こんにちは。心理カウンセラーの飯田です。
今日は、私自身の体験を交えながら「失恋や離婚を経験した人にしかわからない痛み」
についてお話ししたいと思います。
失恋や離婚をした直後って、たとえそれが自分の選択だったとしても、心の中にぽっかり穴があいたような感じがするものです。
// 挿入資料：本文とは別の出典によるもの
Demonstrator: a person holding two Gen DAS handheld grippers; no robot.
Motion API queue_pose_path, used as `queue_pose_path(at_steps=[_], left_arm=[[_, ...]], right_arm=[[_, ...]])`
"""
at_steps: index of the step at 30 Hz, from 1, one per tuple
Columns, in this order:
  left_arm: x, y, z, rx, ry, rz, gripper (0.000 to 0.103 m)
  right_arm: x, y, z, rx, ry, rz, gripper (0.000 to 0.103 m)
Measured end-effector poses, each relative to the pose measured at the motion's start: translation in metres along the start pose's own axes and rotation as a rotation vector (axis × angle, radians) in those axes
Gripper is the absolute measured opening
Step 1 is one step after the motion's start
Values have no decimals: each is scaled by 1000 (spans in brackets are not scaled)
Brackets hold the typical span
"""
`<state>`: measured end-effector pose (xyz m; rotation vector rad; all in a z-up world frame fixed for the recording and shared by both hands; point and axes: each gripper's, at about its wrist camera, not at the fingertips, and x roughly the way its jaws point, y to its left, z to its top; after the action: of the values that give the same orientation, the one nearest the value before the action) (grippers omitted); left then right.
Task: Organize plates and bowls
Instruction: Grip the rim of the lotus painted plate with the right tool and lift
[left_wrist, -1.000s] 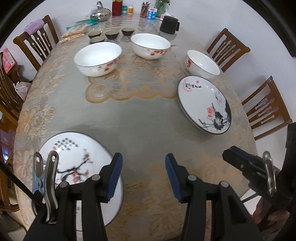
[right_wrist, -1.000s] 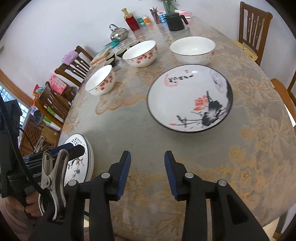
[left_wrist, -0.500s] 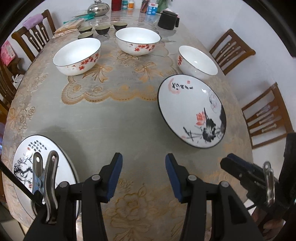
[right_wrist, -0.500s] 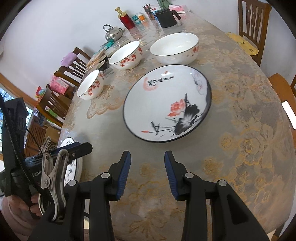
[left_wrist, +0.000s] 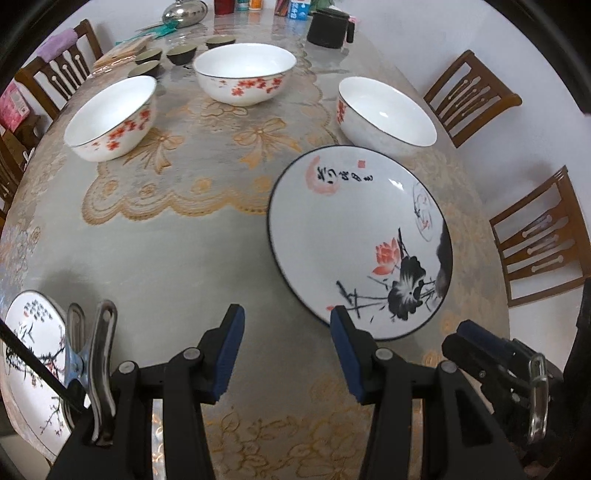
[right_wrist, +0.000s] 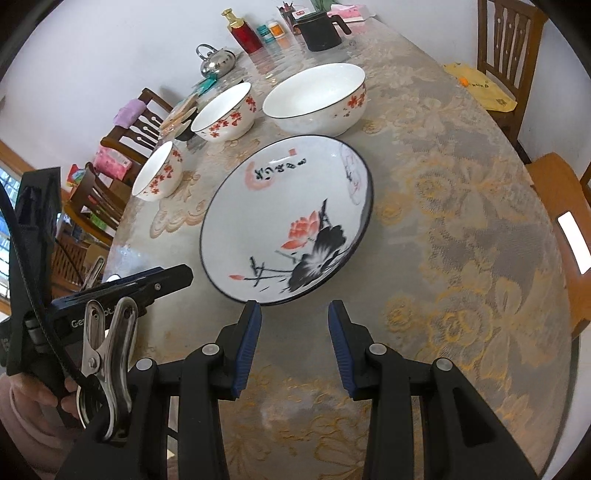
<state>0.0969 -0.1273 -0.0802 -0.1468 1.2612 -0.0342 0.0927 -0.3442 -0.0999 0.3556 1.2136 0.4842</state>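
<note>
Sorting not yet begun: lotus plate at twelve o'clock, three bowls unstacked beyond; right gripper and left gripper spread, empty.

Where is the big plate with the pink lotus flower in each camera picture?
Left wrist view: the lotus plate lies right of centre, its near rim just above the left gripper's right fingertip.
Right wrist view: the same plate lies in the middle, just above the right gripper.
Shared landmark: the black mug at the far end of the table, near the top edge in both.
</note>
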Motion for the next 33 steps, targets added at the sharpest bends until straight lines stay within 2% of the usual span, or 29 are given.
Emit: queue_pose_path(at_steps=[6, 10, 17, 23, 29, 33], left_arm=[[15, -9, 14, 14, 8, 31, 50], [28, -8, 22, -10, 27, 28, 50], [44, -5, 24, -33, 47, 27, 50], [56, -9, 25, -36, 52, 41, 50], [62, -7, 28, -68, 49, 17, 51], [62, -3, 27, -83, 58, 11, 51]], right_arm=[[11, -9, 18, 2, 13, -8, 39], [18, -17, 36, 16, -2, -45, 39], [38, -28, 60, 26, 20, -60, 39], [55, -29, 67, 4, 54, -50, 39], [64, -26, 68, -19, 58, -56, 38], [61, -24, 61, -69, 48, -89, 22]])
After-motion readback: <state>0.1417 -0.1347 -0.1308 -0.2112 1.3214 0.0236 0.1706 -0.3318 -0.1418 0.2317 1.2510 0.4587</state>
「こんなに頑張ったのに、なぜダメになってしまったんだろう」
「もう誰かを信じるのが怖い」
と思ってしまう自分がいました。
私も40代に入ってから経験した失恋で、2年ほど立ち直れなかった時期がありました。
仕事はしていましたが、家に帰ると何もする気が起きずにただぼんやりしていたり。
誰にも言えないまま、心の奥でずっと痛みを抱えていました。
「ふつうの日常」が壊れたとき、人は深く傷つく
一番つらかったのは、「普通に見せなきゃ」と思っていたことかもしれません。
職場では何事もないようにふるまっていました。
「大丈夫?」と聞かれても「ちょっと寝不足で」と笑って答える。
でも、内心はぐちゃぐちゃで、帰り道や夜になると感情が押し寄せてきて、胸が苦しくなる日も多かったんです。
食べ物の味がぼやけたり、音楽がただの雑音のように感じられたりしたこともありました。
心が閉じてしまうって、こういうことなんだと実感しました。
そんなある日、近所の公園で桜が咲いているのを見ました。毎年当たり前のように咲く花なのに、その日は妙に心に刺さったんです。
「私の時間は止まったままなのに、季節はちゃんと巡っているんだな」って。
誰かに言われた言葉でも、何か特別な出来事があったわけでもありません。
ただ、その桜を見たとき、ほんの少しだけ心が動いた気がしました。

自分を責めないことで、心に少しずつ温もりが戻ってくる
その日を境に、私は小さなことでも「自分にやさしくしてみよう」と思い始めました。
「今日はちゃんと起きられてえらいね」「泣きたいなら泣いていいよ」と、自分に声をかけるようにしてみました。
すぐに元気になれたわけではありません。でも、少しずつ、自分の気持ちを責めるのをやめることで、心が少しだけ軽くなっていったように思います。
人は、誰かと一緒にいることで安心を感じたり、自分の居場所を感じたりしますよね。
だからこそ、その人がいなくなると、「私はどこにいればいいんだろう」と迷ってしまう。
でも、今になって思うのは、本当の居場所って、相手の中じゃなくて、自分の中に少しずつ育てていくものなんじゃないかということです。
たとえば、無理をして頑張っていた気持ち、言えなかった本音、ホントはこうしたかったという小さな願い。そういった“心の声”を大切にしていくことが、自分の中に安心を取り戻す第一歩になるのではないかと、私は思っています。
痛みはあなたを優しくし、未来への力にもなる
「時間が解決する」とよく言われるけれど、実際には時間だけでは癒やせない痛みもあると思います。でも、その間は自分の本音を感じたり、気持ちに向き合ったりすることで、その痛みがいつか別のかたちに変わることがあります。
たとえば、自分をもっと大切にしようと思えたり、人の痛みに寄り添えるようになったり、新しい人生を選び直す勇気がわいてきたり。
そうやって、あのときのつらさが、今の自分を支える力になっていくこともあるんです。
今もし、あなたが失恋や離婚の後で立ち直れずにいるとしたら、どうか自分を責めないでほしい。
「もうダメかもしれない」「前に進めない」と思うことがあっても、それは決して弱さではありません。それは、あなたが真剣に向き合ってきた証だし、深く愛していた証です。
何もできない日があってもいい。
涙が止まらない日があってもいい。
前に進めないように感じても、実は心の奥では、あなたなりのペースで癒しが進んでいます。
焦らず、比べず、どうか自分の心の声に耳を傾けてください。
そしていつか、
「あのときの自分も、よく頑張ってたな」と、優しく思い出せる日が来たら、それで十分です。
あなたが今日、少しだけ自分にやさしくできたなら、それはもう、回復への大きな一歩です。